• [Exercise requirements] Using the data below, copy out all lines with the word "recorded".

• [Entries supplied]
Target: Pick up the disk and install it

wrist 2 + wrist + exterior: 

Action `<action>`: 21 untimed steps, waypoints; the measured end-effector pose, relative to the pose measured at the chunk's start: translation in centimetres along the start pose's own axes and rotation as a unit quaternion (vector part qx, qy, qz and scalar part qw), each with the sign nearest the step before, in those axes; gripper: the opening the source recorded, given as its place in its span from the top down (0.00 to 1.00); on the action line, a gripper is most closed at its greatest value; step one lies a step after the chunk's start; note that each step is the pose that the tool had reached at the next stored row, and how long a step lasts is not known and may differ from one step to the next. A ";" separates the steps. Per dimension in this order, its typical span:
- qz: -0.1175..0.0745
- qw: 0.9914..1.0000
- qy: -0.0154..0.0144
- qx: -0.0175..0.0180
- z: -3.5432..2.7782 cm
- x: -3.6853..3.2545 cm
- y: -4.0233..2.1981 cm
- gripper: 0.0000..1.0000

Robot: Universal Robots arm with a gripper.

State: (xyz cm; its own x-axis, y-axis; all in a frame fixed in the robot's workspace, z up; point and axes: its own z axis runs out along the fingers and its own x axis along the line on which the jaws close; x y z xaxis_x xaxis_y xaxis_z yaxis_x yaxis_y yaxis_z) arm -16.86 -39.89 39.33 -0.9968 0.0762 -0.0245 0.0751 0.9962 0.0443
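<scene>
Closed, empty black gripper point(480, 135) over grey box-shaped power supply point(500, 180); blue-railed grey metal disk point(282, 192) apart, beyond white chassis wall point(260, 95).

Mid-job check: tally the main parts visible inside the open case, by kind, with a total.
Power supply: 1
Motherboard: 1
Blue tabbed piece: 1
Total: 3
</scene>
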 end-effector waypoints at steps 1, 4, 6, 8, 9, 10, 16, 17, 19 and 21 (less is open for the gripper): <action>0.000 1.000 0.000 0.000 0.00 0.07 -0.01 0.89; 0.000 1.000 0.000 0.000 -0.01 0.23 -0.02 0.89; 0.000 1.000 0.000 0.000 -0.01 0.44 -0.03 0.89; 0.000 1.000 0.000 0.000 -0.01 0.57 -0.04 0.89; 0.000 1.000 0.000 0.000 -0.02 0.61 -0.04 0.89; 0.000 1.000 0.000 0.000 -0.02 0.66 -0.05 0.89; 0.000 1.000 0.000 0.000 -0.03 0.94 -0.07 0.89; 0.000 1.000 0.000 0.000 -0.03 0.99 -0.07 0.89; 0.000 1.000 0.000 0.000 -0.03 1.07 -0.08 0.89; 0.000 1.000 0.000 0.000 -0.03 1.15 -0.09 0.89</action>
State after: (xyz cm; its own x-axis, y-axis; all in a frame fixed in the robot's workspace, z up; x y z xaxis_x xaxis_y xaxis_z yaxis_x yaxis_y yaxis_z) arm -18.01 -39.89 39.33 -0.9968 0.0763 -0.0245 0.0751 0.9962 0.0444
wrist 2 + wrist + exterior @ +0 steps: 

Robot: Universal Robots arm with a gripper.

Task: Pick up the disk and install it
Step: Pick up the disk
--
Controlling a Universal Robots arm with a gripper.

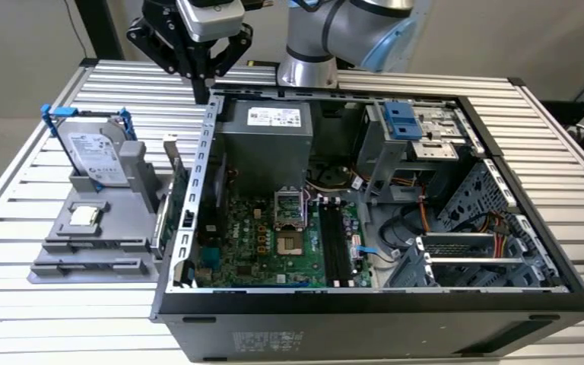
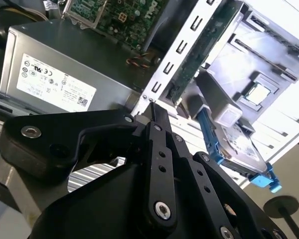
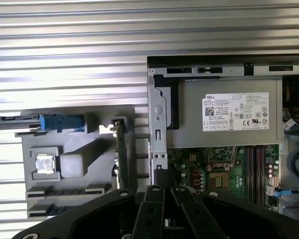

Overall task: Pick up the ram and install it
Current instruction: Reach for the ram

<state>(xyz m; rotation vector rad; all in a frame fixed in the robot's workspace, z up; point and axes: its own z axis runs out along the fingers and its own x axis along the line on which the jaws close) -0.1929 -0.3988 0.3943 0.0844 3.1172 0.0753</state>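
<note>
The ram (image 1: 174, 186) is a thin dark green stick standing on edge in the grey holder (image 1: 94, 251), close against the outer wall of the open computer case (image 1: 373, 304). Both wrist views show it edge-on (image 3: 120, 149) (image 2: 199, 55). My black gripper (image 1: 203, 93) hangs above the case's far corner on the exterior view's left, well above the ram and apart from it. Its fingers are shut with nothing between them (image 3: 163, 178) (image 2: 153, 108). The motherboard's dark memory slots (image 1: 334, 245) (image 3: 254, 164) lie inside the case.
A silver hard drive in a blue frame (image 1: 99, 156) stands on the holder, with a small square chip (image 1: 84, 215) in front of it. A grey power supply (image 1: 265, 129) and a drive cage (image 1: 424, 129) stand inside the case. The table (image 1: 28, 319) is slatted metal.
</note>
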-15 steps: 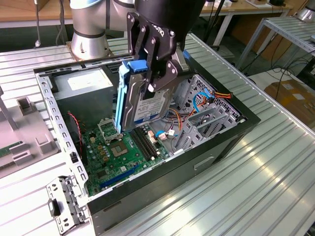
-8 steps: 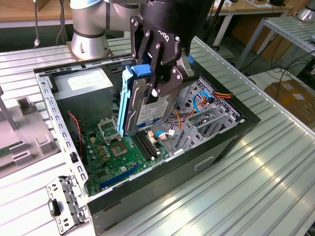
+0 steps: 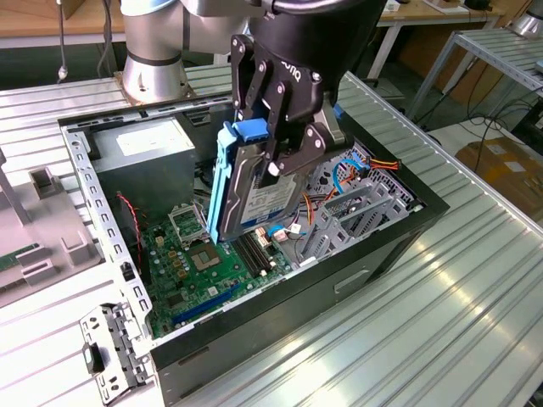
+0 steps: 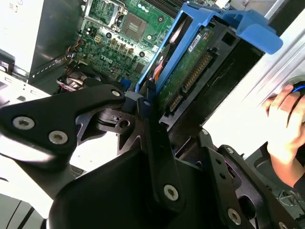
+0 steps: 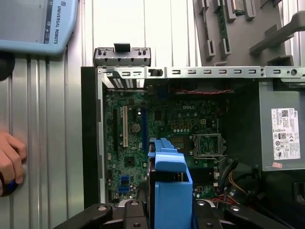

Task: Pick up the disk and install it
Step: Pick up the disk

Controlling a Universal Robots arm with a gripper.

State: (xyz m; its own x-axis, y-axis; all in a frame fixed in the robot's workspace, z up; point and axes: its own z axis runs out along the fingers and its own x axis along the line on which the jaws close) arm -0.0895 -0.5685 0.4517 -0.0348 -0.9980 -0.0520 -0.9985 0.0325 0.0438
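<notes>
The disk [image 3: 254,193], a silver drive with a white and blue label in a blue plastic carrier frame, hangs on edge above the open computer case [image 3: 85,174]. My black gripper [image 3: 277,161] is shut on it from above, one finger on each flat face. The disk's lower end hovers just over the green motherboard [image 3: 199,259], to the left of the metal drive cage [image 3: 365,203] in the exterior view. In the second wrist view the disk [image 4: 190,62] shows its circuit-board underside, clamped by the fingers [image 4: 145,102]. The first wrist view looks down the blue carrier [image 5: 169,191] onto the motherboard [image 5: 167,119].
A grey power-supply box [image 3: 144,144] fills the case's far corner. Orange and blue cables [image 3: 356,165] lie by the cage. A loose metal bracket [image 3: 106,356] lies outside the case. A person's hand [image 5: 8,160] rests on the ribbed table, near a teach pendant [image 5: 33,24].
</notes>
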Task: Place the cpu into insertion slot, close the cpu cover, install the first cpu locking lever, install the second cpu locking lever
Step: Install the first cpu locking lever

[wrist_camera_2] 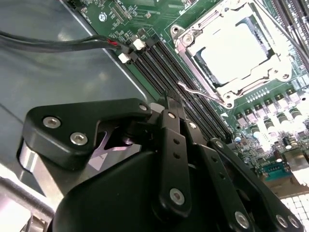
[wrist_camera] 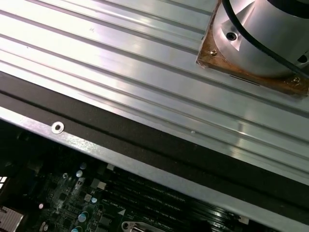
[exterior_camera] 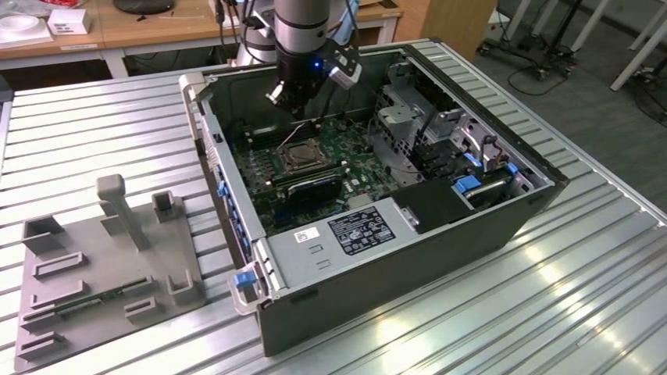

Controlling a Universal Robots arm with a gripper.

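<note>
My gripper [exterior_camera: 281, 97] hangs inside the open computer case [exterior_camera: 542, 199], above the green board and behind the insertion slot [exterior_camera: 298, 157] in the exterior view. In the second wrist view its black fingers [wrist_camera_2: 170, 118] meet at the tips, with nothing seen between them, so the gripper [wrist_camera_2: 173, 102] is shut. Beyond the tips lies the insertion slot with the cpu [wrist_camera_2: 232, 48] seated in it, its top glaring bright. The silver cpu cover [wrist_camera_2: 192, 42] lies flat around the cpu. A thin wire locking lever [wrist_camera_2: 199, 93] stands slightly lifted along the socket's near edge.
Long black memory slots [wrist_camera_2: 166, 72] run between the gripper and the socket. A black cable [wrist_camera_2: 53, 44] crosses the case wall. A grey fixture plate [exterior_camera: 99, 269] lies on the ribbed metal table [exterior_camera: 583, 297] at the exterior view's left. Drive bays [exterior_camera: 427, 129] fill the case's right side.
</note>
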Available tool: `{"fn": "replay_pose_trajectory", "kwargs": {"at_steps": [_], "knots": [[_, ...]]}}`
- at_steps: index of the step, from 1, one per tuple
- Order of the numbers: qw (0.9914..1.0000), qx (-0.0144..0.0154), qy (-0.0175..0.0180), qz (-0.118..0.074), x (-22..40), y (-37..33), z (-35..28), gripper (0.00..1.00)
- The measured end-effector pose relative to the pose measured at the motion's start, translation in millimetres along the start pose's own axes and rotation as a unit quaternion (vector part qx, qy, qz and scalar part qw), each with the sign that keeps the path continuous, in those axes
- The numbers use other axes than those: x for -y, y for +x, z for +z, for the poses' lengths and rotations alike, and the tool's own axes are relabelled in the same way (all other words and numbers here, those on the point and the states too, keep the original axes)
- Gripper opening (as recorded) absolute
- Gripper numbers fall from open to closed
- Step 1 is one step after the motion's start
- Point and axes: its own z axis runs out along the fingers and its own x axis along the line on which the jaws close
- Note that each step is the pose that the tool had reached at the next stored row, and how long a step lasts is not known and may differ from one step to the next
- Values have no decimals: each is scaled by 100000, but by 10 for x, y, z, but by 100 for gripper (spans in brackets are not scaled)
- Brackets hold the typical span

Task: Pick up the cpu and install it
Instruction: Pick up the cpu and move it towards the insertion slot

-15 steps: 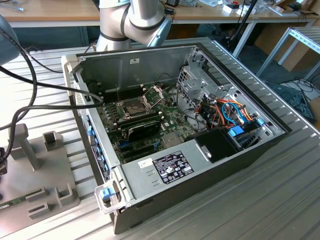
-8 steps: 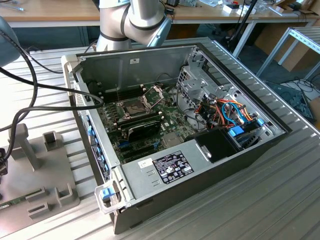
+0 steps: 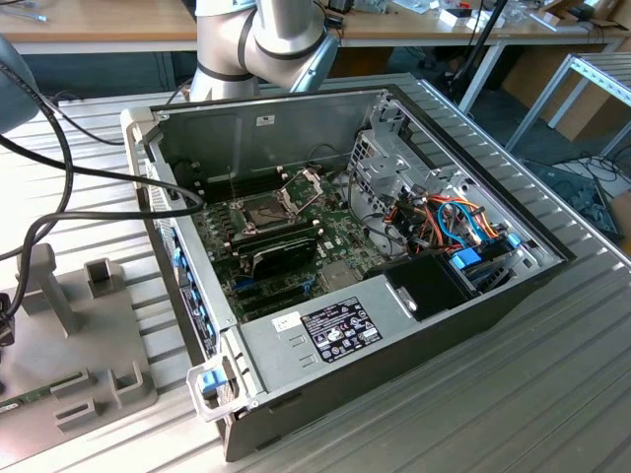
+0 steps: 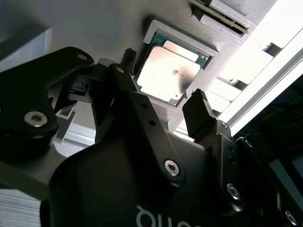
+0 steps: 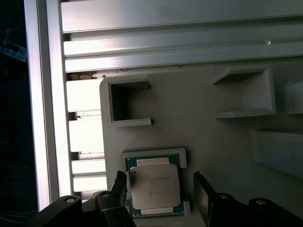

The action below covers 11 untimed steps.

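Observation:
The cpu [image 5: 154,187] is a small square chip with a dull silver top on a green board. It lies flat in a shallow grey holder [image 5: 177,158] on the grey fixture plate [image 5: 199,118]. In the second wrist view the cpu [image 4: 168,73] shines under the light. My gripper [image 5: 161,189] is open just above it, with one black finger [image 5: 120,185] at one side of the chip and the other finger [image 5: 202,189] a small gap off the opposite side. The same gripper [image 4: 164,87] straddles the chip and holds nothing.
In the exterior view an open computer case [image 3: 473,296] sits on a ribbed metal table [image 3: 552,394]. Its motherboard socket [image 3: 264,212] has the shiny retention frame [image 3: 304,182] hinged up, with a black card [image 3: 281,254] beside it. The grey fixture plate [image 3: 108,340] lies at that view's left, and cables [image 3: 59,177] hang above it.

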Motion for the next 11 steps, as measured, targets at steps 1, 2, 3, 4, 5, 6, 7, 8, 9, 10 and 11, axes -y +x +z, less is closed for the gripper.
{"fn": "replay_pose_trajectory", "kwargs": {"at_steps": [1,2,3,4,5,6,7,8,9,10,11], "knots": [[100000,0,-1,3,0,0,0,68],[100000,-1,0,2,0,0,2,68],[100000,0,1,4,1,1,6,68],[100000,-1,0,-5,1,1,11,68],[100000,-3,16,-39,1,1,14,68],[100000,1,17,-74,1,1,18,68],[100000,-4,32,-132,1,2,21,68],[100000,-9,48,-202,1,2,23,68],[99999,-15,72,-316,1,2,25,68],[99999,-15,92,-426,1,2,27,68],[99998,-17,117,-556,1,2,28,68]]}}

• [Output below]
Action `<action>`: 21 untimed steps, waypoints; the measured end-effector pose, relative to the pose measured at the chunk's start: translation in centimetres along the start pose's own axes and rotation as a unit quaternion (vector part qx, qy, qz and scalar part qw), each with the sign nearest the step before, in those axes; gripper: the opening the source recorded, given as its place in its span from the top down (0.00 to 1.00); on the action line, a gripper is most closed at its greatest value; step one lies a step after the chunk's start; note that each step is the pose that the tool had reached at the next stored row, and how long a step lasts is not known and may differ from one step to the next. A ";" separates the steps. Per dimension in this order, its typical span:
- Gripper opening (as recorded) absolute

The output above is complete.